The Labor Department charged a $4,000 setup fee, plus there is “a large monthly fee to get the information we’re not getting on a timely basis” Boatright said. The Equifax option would “make our program more viable,” he added.

Under the interim contract with DOL, Three Rivers asked for information on 200 people but got data back on less than half. When workforce development staff asked DOL staff about the other workers, they were told, “We don’t know,” Boatright reported.

“Most of the regions in the state do both,” Boatright said – referring to the Equifax and DOL programs.

While he said he had “no problem with just doing the labor department,” Boatright said Equifax would help staff “monitor our efforts in getting people trained and getting them to work.”

Bobby Frazier, who represents Troup County, on the council, said he was familiar with the DOL system. “There are cases where they won’t know for four months” about a particular worker, he said.

With that lag, “we may have spent money on someone who was working that we thought was not working,” Frazier said.

“I think that’s the point,” Arnold said. “There’s an accountability issue. It gives you a better idea of the effectiveness of what’s being done.”

Nancy Jones said she was concerned about who would be in charge of monitoring the Equifax program – stating it “could be really expensive” if not handled property.

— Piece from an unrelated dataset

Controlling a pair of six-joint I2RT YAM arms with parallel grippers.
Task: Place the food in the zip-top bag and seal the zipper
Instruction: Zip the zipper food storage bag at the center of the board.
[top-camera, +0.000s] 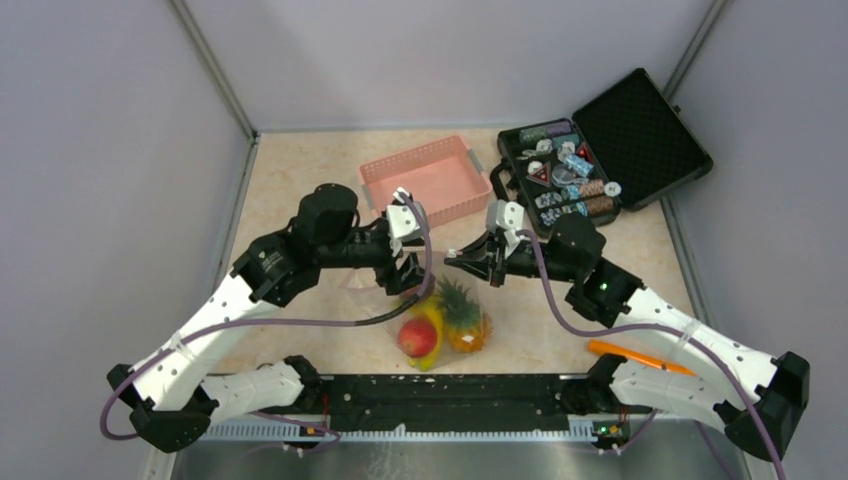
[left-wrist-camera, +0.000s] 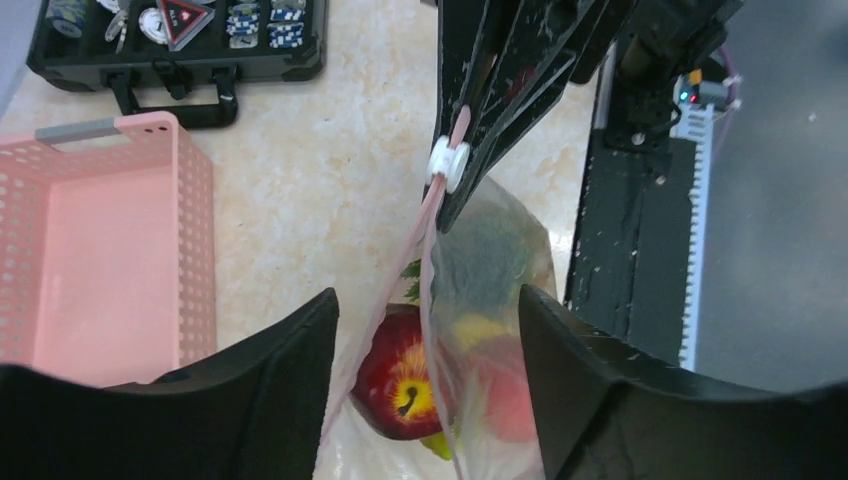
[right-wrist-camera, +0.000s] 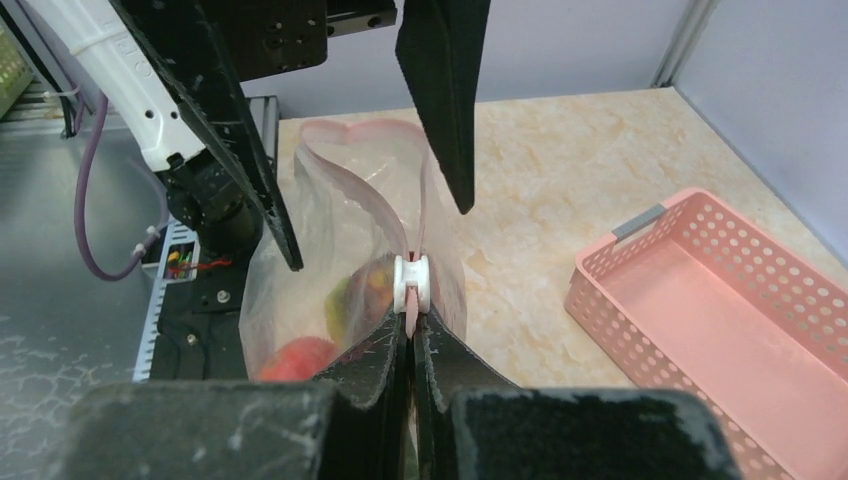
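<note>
The clear zip-top bag hangs between my two grippers just in front of the arm bases, with the food inside. A red round fruit, the yellow banana bunch and the pineapple show through it. I cannot make out the dark maroon fruit. My right gripper is shut on the pale-pink zipper, right behind its white slider. My left gripper is open, one finger on each side of the zipper, not touching it. Beyond the slider the bag's mouth gapes open.
A pink basket stands at the back middle. An open black case of trinkets stands at the back right. An orange stick lies at the front right. The black base rail runs close below the bag.
</note>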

Hiett said the state charges every time there is an inquiry, even if no information is available. With Equifax, “we’re getting hours, wages, a lot of the other important information,” he said. “With DOL, were not getting that.”

Hiett recommended Equifax “if we’re wanting to make the most use of our dollars.”

In other business:

• The council heard a report from staff member Joy Shirley on the aging program. She reported federal funding for area aging programs ended up being better than anticipated – with an increase of $243,348.

“Every bit of increase is very good for our program,” she said.

Seeking more state funds is a goal. “We’re going to still advocate for more funding at the state level next year,” Shirley.

In response to a question from Stripling, Shirley said the area agency is working to help seniors know about scammers who target them.

• The council approved completing paperwork so the commission can apply for transportation funds for the region. The agency is seeking federal funds, which would be matched with 20 percent local dollars for a total of $135,000.

• The council heard a report from Hiett on legislative issues related to transportation.

• Jan Edens, commission secretary, received a standing ovation when she was presented with a plaque for 10 years service by Arnold. “I appreciate it,” Edens said.

• Boatright announced employee Julia Crews is retiring and will be honored with a reception on Sept. 12 from 1-4 p.m. at the Three Rivers offices in Franklin.

• It was announced the next meeting will be Oct. 23 at 2 p.m. at the same location.